+++ DATA EXTRACT

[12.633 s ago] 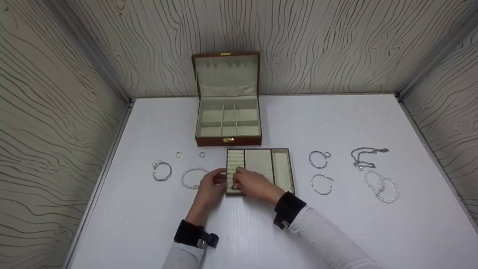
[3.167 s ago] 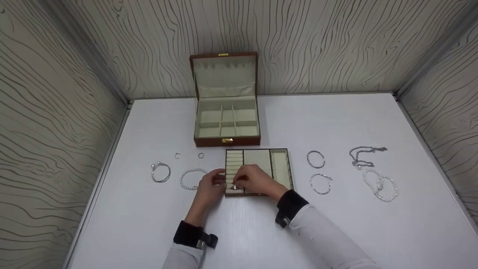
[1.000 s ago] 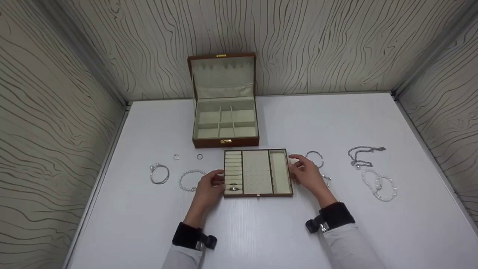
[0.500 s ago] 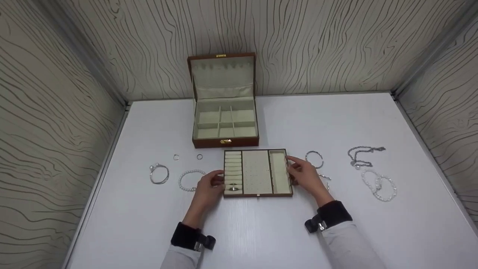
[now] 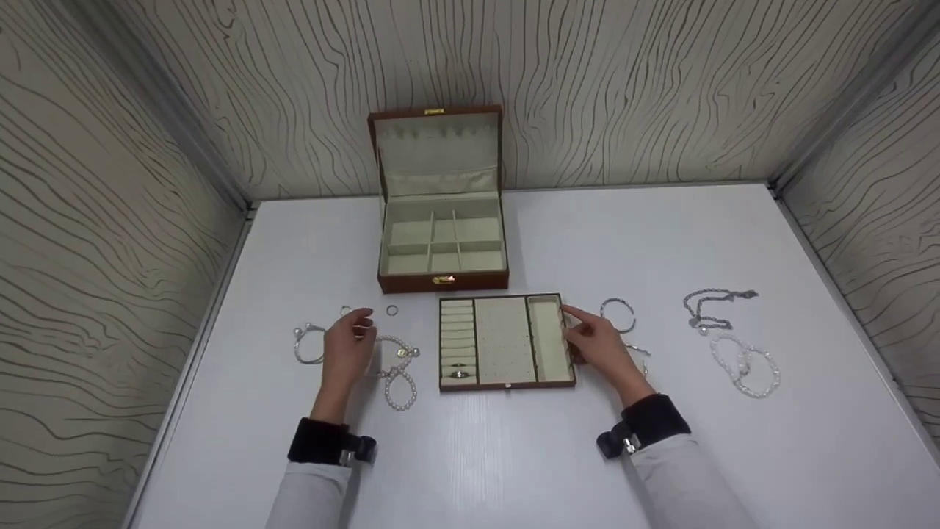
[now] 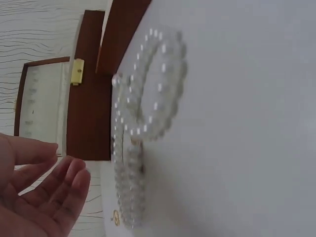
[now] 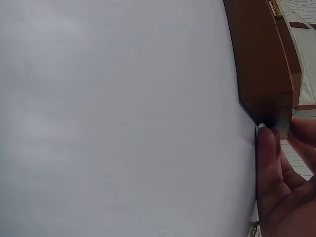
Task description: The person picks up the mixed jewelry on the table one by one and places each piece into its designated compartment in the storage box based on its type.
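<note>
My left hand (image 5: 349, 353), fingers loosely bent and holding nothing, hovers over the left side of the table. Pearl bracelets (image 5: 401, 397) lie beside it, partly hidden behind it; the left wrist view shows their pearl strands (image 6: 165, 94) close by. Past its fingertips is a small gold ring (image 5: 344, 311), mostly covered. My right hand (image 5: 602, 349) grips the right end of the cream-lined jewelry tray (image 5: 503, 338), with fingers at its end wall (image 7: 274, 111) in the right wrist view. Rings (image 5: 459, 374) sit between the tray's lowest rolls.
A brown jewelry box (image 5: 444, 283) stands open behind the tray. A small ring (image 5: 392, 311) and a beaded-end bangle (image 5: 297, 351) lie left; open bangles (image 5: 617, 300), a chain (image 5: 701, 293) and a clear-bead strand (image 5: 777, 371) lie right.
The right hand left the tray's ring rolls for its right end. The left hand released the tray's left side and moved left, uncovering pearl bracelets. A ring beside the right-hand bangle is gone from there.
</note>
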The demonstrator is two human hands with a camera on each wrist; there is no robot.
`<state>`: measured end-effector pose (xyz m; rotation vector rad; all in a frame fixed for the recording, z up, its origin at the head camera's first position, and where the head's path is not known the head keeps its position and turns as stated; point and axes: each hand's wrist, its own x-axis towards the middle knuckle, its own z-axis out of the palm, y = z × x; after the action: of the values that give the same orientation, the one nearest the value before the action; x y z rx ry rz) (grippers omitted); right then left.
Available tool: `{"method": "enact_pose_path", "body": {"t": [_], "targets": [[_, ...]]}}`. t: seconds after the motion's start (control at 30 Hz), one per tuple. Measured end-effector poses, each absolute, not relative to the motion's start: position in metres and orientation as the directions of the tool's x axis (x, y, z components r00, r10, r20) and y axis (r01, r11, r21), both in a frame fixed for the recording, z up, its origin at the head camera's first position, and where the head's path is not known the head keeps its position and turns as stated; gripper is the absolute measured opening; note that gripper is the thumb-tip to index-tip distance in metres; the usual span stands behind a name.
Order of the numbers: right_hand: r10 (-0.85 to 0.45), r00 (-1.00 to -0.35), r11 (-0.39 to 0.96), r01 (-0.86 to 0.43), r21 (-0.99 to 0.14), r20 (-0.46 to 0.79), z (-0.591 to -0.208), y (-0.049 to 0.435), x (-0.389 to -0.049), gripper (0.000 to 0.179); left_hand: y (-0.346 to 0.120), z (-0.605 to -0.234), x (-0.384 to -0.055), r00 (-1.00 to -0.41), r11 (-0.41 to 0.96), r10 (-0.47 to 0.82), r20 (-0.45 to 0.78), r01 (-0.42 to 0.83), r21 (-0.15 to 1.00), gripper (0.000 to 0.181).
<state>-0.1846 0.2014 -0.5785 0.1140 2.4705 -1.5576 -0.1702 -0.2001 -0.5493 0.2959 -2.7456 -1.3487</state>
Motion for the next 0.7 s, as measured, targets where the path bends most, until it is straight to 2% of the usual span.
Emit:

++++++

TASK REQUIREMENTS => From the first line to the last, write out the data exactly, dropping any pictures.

TASK OUTPUT =>
[12.633 s ago] 
[3.167 s ago] 
[1.000 s ago] 
[0.500 s ago] 
[now] 
[now] 
[now] 
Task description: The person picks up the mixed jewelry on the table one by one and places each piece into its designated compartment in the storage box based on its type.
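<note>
My left hand (image 5: 349, 353), fingers loosely bent and holding nothing, hovers over the left side of the table. Pearl bracelets (image 5: 401, 397) lie beside it, partly hidden behind it; the left wrist view shows their pearl strands (image 6: 165, 94) close by. Past its fingertips is a small gold ring (image 5: 344, 311), mostly covered. My right hand (image 5: 602, 349) grips the right end of the cream-lined jewelry tray (image 5: 503, 338), with fingers at its end wall (image 7: 274, 111) in the right wrist view. Rings (image 5: 459, 374) sit between the tray's lowest rolls.
A brown jewelry box (image 5: 444, 283) stands open behind the tray. A small ring (image 5: 392, 311) and a beaded-end bangle (image 5: 297, 351) lie left; open bangles (image 5: 617, 300), a chain (image 5: 701, 293) and a clear-bead strand (image 5: 777, 371) lie right.
The right hand left the tray's ring rolls for its right end. The left hand released the tray's left side and moved left, uncovering pearl bracelets. A ring beside the right-hand bangle is gone from there.
</note>
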The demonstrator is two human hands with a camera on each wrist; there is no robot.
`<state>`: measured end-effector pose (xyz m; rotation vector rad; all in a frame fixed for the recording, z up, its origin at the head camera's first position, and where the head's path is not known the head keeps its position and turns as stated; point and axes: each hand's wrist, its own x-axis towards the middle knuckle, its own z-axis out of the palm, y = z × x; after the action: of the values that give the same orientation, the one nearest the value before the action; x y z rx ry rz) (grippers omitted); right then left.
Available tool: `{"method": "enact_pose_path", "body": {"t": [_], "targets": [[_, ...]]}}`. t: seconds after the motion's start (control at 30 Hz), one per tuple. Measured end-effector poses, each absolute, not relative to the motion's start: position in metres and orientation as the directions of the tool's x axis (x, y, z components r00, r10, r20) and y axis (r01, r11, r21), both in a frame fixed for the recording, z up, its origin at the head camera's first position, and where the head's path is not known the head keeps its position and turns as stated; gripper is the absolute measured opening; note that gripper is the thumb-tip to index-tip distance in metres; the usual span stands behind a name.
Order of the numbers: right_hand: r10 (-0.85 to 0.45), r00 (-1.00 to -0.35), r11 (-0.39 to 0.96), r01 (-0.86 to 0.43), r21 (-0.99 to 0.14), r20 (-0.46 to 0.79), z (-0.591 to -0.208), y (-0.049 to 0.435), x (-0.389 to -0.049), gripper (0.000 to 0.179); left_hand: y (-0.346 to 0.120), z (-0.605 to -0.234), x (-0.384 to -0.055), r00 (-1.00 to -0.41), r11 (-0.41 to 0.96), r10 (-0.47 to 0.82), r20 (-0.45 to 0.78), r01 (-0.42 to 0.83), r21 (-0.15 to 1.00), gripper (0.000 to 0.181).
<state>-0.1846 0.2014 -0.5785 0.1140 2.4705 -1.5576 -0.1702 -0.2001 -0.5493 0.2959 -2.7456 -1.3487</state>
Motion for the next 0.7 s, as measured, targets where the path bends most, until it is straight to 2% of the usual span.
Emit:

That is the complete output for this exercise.